- **What needs to be done**
Would you please copy the part of the material below that opens with the line containing "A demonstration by" and closes with the line containing "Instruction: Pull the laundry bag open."? Copy it exactly, and only it.

- **Supplied data**
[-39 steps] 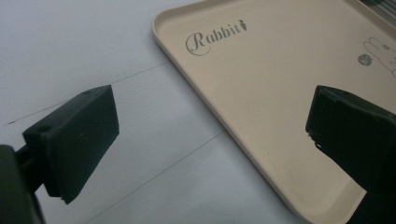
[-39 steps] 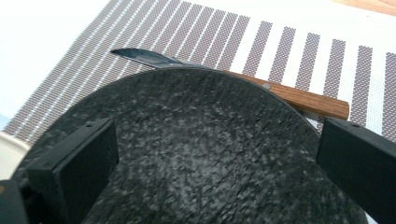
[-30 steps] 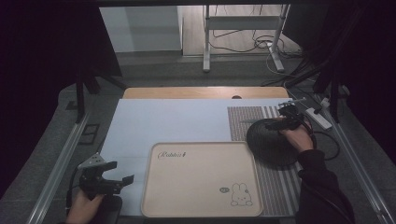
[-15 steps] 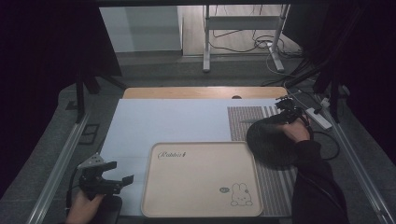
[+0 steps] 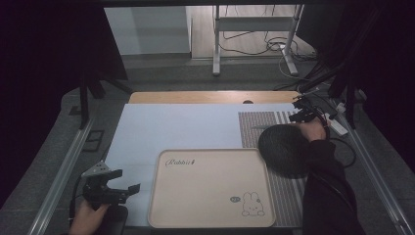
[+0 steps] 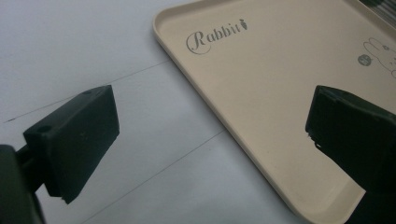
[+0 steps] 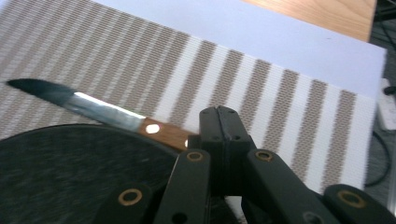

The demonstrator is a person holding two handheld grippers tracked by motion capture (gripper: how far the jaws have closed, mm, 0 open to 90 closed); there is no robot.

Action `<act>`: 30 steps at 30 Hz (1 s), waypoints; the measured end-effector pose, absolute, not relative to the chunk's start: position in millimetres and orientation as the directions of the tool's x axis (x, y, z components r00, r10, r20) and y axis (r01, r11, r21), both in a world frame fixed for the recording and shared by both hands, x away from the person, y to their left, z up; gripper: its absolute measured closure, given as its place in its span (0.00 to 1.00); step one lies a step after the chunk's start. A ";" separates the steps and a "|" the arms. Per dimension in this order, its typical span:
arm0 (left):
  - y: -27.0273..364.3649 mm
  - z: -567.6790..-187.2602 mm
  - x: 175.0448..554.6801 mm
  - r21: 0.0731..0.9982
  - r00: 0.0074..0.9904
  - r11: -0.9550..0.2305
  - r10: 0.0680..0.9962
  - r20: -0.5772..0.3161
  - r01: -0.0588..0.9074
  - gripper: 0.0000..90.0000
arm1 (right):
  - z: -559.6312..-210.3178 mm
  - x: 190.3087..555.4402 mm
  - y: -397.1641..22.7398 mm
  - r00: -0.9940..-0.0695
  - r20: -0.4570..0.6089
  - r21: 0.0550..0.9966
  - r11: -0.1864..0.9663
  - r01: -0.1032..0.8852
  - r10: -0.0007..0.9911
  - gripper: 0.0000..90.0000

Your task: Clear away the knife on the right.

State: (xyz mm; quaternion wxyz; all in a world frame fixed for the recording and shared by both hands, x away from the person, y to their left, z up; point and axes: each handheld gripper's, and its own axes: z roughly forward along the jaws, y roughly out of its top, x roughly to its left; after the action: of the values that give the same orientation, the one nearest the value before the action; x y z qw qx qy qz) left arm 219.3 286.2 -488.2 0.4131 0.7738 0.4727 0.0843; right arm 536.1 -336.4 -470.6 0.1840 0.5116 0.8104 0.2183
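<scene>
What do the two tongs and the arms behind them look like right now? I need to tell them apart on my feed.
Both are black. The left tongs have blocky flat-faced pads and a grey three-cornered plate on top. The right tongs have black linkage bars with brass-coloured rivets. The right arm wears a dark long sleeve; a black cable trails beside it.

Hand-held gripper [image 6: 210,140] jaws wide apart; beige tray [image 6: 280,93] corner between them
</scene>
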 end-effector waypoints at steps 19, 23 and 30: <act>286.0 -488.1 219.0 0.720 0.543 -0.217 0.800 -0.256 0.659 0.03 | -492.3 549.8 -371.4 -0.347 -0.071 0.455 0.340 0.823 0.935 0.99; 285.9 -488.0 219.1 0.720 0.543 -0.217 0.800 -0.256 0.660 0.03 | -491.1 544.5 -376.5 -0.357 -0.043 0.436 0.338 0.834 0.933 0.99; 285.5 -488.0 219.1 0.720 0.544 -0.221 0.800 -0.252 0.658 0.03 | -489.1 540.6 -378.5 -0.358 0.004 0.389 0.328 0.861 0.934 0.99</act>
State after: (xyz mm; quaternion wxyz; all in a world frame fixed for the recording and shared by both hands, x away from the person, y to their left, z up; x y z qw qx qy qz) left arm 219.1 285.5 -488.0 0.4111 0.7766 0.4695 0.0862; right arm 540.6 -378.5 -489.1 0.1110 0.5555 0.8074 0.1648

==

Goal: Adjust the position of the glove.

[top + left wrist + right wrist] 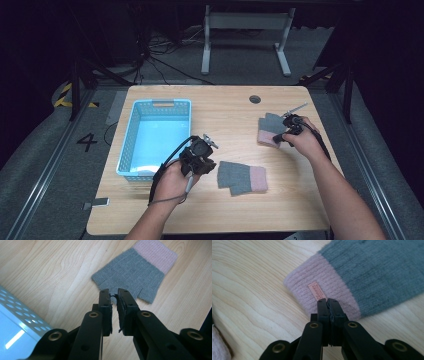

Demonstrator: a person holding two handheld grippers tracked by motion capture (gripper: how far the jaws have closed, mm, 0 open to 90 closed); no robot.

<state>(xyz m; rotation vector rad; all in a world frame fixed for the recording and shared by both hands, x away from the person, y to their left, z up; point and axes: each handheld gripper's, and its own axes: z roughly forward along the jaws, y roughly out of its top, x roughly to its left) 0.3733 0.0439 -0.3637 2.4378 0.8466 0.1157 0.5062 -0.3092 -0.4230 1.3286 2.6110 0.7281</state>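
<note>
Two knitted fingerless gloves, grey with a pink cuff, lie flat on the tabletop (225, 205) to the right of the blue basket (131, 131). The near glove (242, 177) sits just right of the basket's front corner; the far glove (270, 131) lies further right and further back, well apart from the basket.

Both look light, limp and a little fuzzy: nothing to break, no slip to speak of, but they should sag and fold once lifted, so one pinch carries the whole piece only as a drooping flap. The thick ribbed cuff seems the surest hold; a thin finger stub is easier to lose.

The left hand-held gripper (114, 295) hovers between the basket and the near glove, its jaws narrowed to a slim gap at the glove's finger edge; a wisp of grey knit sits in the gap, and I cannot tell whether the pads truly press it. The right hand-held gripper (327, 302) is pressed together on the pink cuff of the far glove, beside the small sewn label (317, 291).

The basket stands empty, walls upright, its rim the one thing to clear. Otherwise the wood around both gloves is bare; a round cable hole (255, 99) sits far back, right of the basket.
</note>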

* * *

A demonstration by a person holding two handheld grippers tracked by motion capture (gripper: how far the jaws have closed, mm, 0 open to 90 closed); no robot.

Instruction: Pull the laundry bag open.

- **Task answer**
A demonstration by a person holding two handheld grippers tracked by motion capture (gripper: how far the jaws have closed, mm, 0 open to 90 closed); no robot.

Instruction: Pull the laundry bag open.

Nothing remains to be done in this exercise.